Before the screening in Armenia, to satisfy the interest in The Promise in the Armenian information arena, we asked Armenian-American journalist Juliet Pennington to describe the closed screening she attended and the already expressed reactions, emotions, and opinions. 

Pennington is a journalist and lecturer of Armenian descent who for 25 years has been covering social topics, human stories, and the lives of celebrities. She is a correspondent for People Magazine, People.com, and The Boston Globe.

Pennington actively covers particularly entertainment and cultural events. About a month ago, she attended the Oscars to submit stories for The Boston Globe.

Pennington has been following The Promise’s global campaign since the viewing organized by the Elton John AIDS Foundation. In general, there is a tense intrigue surrounding the film, since it was initially being screened only for closed audiences.  

The Promise has captured the attention of major international media these days. But according to Pennington, only a handful of media were present at the Boston viewing.

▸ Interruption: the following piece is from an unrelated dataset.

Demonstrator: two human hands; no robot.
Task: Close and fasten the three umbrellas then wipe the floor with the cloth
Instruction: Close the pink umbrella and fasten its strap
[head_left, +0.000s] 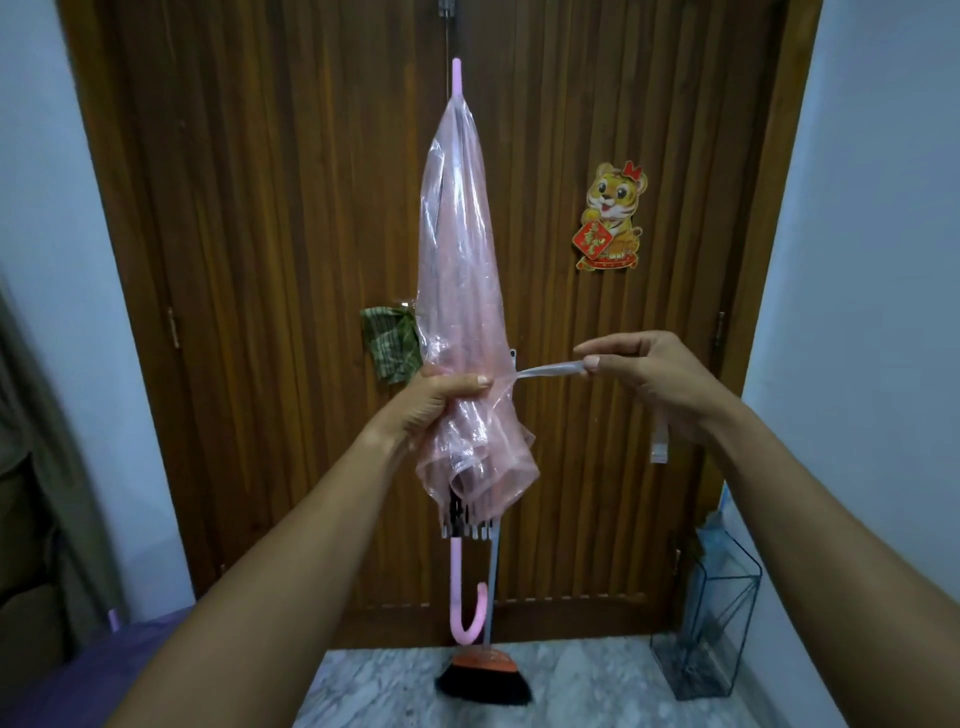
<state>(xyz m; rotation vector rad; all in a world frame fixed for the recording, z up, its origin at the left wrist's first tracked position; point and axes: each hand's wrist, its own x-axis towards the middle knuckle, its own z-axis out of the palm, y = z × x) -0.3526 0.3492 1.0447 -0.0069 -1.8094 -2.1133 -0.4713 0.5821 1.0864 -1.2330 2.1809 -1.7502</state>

“However, there were definitely tears from those who attended. I definitely went through several Kleenex tissues!” she mentions, explaining, “I think [the film] was very clear for all views. The plot was easy to follow and it packed quite the emotional punch.”

Juliet Pennington

The Promise was financed by Kirk Kerkorian and had a budget of about US$100 million. The film’s director is Oscar-winning Canadian director Terry George, who is known to film-goers particularly for the film Hotel Rwanda.

The Promise stars Oscar Isaac, Charlotte Le Bon, and Christian Bale in leading roles, along with Daniel Giménez Cacho, Shohreh Aghdashloo, Jean Reno, and Angela Sarafyan.

Many international stars — Cher, George and Amal Clooney, Leonardo DiCaprio, Barbra Streisand, Elton John, Sylvester Stallone, Andre Agassi, and Kim Kardashian — support the film and urge people to definitely watch it.

The film depicts the Turkish army’s brutality and the clearly coordinated efforts to wipe out Armenians. And of course it makes a call for hope and perseverance.

“Even though the Armenians were targeted and suffered unthinkable atrocities, survivors — and their families — stayed strong and not let what happened beat them down, or ever be forgotten (hence the movie’s motto [#keepthepromise]). … I thought the film was well done — everything from the story, to the acting, to the music. Knowing that it was based on historical facts — aside from the love story, which was fictional – I found it fascinating, while at the same time extremely disturbing,” confesses Pennington. 

After the film was screened at the Toronto International Film Festival in September, there were more than 86,000 ratings on IMDB — though only a maximum of 3,000 people had seen the film. The ratings on the film’s IMDB page were mostly negative. The film’s director suspects that bots were used to skew ratings.

Pennington says in doing research for her story about the film for The Boston Globe, she contacted the Turkish Embassy in Washington, D.C., for comment. “I wanted to give them an opportunity to address comments made by writer/director Terry George, who said he believes the Turkish government is behind the plethora of negative movie ratings. … But they did not respond.” 

She believes the public is aware that the negative movie ratings may have been tampered with, “so the allegedly rigged ratings should not impact people’s decision about seeing the film. It will be interesting to see what kind of a response it receives when it’s released next week. … Perhaps it will open up dialogue among people — especially those who were, prior to seeing the film, unfamiliar with the circumstances surrounding the Armenian Genocide. This is such a long-standing issue and I don’t think this — or any film, for that matter — will necessarily establish a dialogue between the two nations.” 

Pennington also believes that the timing of The Ottoman Lieutenant going up on the big screen (shortly before The Promise) was no coincidence. It coincides with April 24, the day of the remembrance of the Armenian Genocide.

“Turkish propaganda it seems found a response for The Promise. Terry George says that with the film The Ottoman Lieutenant Turkish film producers outpaced The Promise in March. The propaganda of the Turkish film was to deny the Turkish government’s role during the Armenian massacres,” she says. “I believe there are enough people — and not just the Armenian diaspora — who are interested in seeing the movie [The Promise] that boycotts and such won’t make much of an impact,” she adds.